ASSIGNMENT: Across the whole listing, copy out every line that includes the string "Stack".

SUPPLIED DATA:

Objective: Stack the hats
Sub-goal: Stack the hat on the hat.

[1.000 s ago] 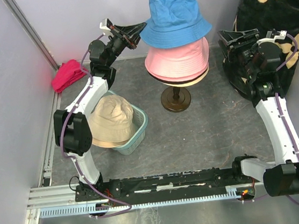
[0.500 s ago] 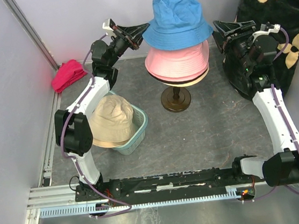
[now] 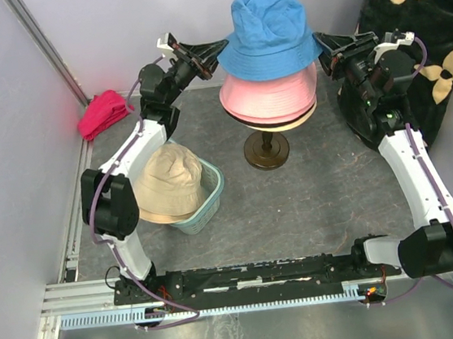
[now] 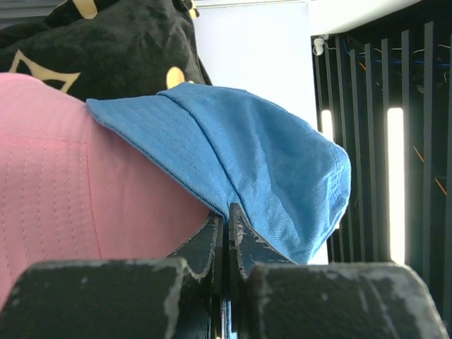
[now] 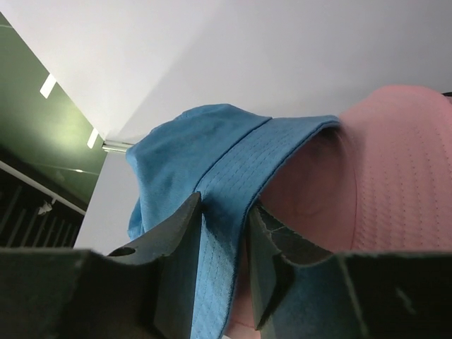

RESPONSE TO THIS TASK:
Objective: Stack the hats
Sub-goal: Stack the hat on the hat.

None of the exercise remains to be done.